• [WHAT YOU HAVE TO DO]:
Repeat the data below in full and exactly.

MATERIAL PROVIDED: Begin

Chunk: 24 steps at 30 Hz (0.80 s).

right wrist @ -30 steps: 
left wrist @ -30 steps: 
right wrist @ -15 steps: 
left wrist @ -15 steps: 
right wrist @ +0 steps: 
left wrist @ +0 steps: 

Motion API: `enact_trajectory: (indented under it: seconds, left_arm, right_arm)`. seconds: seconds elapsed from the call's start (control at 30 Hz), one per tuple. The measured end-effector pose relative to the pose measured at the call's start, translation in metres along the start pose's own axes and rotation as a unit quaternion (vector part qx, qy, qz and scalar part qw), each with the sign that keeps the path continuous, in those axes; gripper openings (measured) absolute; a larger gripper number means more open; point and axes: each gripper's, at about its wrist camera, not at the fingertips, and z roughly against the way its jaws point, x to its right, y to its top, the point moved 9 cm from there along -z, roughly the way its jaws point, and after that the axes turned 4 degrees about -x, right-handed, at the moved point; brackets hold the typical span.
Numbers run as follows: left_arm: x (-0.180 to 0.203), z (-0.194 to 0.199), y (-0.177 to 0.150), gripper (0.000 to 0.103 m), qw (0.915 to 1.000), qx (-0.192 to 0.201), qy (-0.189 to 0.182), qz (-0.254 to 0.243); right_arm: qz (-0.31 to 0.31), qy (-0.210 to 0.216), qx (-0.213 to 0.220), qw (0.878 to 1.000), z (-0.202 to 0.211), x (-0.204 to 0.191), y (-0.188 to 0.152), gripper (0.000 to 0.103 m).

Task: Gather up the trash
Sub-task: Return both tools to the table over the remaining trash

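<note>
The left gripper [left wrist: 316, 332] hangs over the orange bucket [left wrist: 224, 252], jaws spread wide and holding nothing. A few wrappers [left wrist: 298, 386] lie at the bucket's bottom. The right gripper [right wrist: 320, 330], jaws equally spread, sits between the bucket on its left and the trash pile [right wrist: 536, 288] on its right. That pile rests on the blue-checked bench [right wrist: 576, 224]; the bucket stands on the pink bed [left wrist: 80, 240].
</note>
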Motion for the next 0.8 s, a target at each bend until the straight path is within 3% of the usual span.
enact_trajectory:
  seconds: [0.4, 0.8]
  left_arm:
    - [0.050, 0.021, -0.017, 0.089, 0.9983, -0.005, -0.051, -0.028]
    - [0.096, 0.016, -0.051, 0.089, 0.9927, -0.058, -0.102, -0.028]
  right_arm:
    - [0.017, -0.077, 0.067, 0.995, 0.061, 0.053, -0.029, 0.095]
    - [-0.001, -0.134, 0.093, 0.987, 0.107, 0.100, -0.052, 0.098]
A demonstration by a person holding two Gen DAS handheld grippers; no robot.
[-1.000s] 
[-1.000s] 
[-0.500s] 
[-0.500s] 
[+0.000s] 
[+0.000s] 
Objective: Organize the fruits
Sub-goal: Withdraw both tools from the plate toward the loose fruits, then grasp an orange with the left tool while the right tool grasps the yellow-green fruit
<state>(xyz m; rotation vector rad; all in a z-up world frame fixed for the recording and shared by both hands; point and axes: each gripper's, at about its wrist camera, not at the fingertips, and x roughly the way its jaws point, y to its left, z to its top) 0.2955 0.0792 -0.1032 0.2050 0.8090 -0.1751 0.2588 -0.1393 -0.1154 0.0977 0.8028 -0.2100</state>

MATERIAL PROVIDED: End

• [RESPONSE FOR THIS EXERCISE]:
Chunk: 24 steps at 30 Hz (0.80 s).

right wrist @ -30 steps: 
left wrist @ -30 steps: 
right wrist @ -15 steps: 
left wrist @ -15 steps: 
right wrist @ +0 steps: 
left wrist @ +0 steps: 

Motion API: `enact_trajectory: (indented under it: seconds, left_arm, right_arm)`. seconds: seconds elapsed from the call's start (control at 30 Hz), one per tuple. The measured end-effector pose relative to the pose measured at the call's start, translation in metres along the start pose's own axes and rotation as a unit quaternion (vector part qx, qy, qz and scalar part qw), each with the sign that keeps the path continuous, in those axes; gripper openings (measured) absolute; a larger gripper number means more open; point and axes: each gripper's, at about its wrist camera, not at the fingertips, and z roughly against the way its jaws point, x to its right, y to its top, the point moved 9 cm from there along -z, roughly the way its jaws point, and after that the axes turned 4 degrees about -x, right-handed, at the moved point; brackets hold the typical span.
Numbers run as follows: left_arm: x (-0.180 to 0.203), z (-0.194 to 0.199), y (-0.177 to 0.150), gripper (0.000 to 0.103 m), qw (0.915 to 1.000), qx (-0.192 to 0.201), qy (-0.189 to 0.182), qz (-0.254 to 0.243); right_arm: qz (-0.31 to 0.31), qy (-0.210 to 0.216), qx (-0.213 to 0.220), qw (0.878 to 1.000), z (-0.202 to 0.211), x (-0.204 to 0.191), y (-0.188 to 0.152), gripper (0.000 to 0.103 m).

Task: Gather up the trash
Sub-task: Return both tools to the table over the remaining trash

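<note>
The left gripper [left wrist: 316, 332] hangs over the orange bucket [left wrist: 224, 252], jaws spread wide and holding nothing. A few wrappers [left wrist: 298, 386] lie at the bucket's bottom. The right gripper [right wrist: 320, 330], jaws equally spread, sits between the bucket on its left and the trash pile [right wrist: 536, 288] on its right. That pile rests on the blue-checked bench [right wrist: 576, 224]; the bucket stands on the pink bed [left wrist: 80, 240].
</note>
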Motion for the next 0.8 s, a target at each bend until the straight path is within 3% of the usual span.
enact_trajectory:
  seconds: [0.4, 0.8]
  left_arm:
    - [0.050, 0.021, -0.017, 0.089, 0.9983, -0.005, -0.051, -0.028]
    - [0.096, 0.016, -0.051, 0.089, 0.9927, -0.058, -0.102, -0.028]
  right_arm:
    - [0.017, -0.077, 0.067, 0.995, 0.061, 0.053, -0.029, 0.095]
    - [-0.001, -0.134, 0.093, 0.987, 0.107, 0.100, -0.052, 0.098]
A demonstration by a person holding two Gen DAS handheld grippers; no robot.
[-1.000s] 
[-1.000s] 
[-0.500s] 
[-0.500s] 
[+0.000s] 
[+0.000s] 
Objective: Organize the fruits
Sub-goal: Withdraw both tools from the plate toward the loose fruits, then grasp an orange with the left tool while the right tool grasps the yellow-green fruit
<state>(xyz m; rotation vector rad; all in a z-up world frame fixed for the recording and shared by both hands; point and axes: each gripper's, at about its wrist camera, not at the fingertips, and x roughly the way its jaws point, y to its left, z to its top) 0.2955 0.0792 -0.1032 0.2050 0.8090 -0.1751 0.2588 -0.1393 -0.1154 0.0977 0.8028 -0.2100</state>

The answer has been given in full.